This (10th November) is Equal Pay Day 2016, the point in the year when women in Britain effectively stop earning relative to men. I’ve just come across an abridged oral history from 2006 reflecting on the fifteen year equal value case for NHS speech and language therapists. It features Pam Enderby, whose landmark case was successful at the European Court of Justice. Appropriately for an oral history project she observed, “what’s fascinating is everyone’s got a slightly different memory.”

dsc_0002Calling up different experiences, images, emotions and stories from past life and making sense of them from the present is the business of oral history. I joined other PhD students from across Scotland at an excellent University of Strathclyde oral history training day last week. The methodology clearly has wide appeal as, while I’m researching practice change in speech and language therapy, I was joined by people from disciplines including music, anthropology, politics, history, literature and sociology.

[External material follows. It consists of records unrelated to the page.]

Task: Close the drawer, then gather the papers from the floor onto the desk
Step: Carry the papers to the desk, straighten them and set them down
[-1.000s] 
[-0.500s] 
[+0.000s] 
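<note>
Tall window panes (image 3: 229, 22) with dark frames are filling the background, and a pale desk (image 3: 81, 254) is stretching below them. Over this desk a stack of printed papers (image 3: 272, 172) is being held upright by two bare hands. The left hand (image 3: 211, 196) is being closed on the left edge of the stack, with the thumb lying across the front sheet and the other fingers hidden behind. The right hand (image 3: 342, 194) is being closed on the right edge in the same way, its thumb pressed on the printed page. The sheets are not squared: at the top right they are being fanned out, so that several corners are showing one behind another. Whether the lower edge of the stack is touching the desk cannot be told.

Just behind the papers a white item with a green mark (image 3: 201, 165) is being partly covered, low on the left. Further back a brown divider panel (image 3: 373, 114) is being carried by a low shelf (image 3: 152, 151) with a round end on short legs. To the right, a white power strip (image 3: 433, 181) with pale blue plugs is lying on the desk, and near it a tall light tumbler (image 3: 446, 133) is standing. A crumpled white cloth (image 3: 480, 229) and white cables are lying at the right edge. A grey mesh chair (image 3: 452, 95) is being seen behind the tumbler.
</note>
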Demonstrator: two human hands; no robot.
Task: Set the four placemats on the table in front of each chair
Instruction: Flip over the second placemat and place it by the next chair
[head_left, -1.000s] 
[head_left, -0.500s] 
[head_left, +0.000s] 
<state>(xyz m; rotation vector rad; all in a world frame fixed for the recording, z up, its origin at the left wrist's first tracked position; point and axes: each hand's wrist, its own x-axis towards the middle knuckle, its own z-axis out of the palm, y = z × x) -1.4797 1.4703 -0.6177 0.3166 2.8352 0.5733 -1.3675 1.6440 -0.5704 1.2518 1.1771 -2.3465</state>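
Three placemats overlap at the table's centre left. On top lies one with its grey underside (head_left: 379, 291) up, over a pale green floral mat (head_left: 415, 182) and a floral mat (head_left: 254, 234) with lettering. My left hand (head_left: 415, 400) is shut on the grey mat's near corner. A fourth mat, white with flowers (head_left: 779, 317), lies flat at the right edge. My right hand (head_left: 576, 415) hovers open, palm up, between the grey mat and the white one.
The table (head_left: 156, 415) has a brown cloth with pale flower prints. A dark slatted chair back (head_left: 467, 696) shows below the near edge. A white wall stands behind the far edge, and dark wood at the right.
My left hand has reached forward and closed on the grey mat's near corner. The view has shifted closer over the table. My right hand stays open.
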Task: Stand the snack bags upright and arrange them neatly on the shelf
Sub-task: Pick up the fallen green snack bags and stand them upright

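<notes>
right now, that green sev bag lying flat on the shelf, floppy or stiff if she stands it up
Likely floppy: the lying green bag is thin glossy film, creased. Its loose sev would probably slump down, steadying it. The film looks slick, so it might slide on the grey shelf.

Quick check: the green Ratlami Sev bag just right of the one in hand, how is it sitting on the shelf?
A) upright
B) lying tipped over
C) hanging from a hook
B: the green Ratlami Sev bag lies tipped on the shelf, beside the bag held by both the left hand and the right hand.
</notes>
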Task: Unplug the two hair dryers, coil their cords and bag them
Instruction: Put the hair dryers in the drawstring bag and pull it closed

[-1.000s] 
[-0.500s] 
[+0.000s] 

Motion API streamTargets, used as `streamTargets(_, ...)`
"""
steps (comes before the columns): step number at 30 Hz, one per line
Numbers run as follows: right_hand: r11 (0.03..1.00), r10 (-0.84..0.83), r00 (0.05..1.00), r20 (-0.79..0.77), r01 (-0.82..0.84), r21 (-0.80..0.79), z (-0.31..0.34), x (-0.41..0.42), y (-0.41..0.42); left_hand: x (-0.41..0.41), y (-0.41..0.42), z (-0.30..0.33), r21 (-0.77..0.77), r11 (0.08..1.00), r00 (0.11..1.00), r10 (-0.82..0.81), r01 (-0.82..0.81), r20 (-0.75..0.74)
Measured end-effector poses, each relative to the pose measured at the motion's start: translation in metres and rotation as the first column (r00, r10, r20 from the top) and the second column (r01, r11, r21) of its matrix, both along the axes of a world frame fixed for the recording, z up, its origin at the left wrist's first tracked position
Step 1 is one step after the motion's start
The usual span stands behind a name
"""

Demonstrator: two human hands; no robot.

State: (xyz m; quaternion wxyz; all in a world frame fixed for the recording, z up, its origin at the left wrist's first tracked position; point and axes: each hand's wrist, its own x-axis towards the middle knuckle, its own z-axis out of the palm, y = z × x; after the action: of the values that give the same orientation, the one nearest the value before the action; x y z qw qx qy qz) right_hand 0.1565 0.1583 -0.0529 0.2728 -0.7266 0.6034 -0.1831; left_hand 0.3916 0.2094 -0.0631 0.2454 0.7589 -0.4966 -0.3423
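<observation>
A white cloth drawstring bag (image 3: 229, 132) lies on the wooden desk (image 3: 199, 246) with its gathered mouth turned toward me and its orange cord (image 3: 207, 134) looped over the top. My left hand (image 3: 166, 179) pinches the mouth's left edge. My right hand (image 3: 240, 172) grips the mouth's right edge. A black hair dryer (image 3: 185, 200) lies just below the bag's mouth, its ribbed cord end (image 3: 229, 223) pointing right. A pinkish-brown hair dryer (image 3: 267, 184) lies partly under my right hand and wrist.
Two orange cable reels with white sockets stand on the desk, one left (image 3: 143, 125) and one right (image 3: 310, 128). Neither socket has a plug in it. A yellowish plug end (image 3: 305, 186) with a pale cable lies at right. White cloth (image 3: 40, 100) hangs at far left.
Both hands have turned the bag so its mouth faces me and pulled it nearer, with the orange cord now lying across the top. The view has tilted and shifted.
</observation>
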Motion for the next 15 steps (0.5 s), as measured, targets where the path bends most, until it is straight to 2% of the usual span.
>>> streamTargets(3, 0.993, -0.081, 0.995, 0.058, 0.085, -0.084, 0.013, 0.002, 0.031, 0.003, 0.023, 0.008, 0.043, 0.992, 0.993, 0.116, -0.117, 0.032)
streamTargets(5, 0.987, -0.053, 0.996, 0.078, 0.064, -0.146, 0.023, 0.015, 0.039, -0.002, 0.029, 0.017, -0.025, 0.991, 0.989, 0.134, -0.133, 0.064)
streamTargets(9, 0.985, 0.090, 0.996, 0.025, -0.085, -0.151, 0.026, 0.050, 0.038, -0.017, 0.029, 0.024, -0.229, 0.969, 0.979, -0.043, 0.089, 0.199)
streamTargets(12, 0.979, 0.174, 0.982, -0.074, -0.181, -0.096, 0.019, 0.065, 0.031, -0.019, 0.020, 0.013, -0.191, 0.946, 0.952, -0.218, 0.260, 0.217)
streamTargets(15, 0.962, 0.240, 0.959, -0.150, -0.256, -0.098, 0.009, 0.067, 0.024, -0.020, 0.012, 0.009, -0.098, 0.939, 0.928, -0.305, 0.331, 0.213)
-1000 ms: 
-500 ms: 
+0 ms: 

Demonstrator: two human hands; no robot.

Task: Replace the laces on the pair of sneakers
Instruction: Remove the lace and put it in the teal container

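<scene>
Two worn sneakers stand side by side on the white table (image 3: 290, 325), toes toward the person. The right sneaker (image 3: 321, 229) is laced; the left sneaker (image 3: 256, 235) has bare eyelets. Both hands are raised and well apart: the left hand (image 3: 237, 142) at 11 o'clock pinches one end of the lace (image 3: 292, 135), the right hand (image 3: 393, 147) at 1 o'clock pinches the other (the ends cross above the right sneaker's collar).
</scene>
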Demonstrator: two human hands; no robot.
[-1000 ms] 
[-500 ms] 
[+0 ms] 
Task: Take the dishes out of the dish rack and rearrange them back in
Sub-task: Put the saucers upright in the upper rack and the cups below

We learned that oral history is usually used to explore areas of life that are not well documented, or where particular perspectives have been excluded. As memory is not well suited to reconstructing an accurate past, oral historians instead harness it as a powerful way of interpreting what events in the past have come to mean for the people who remember them. This may be more varied and diverse than we expect.

The way we record memories is partial, and depends on what else is going on at the time, or what captures our interest. We retrieve memories in different ways, often helped by visual and sensory cues, or going back to particular places. In oral history interviews, interviewees also decide what to remember and how to tell it. This is always influenced by how they relate to the person who is interviewing them, and what other events have happened around the time of the interview.

One of the most interesting discussions for me was how memory is dynamic. This means our memories continue to adapt or change depending on how the same event, idea or experience becomes talked about and remembered publicly or collectively. While this can give some people a framework for talking about their experiences, it may make recall difficult for those who struggle to make what they remember fit the popular imagination.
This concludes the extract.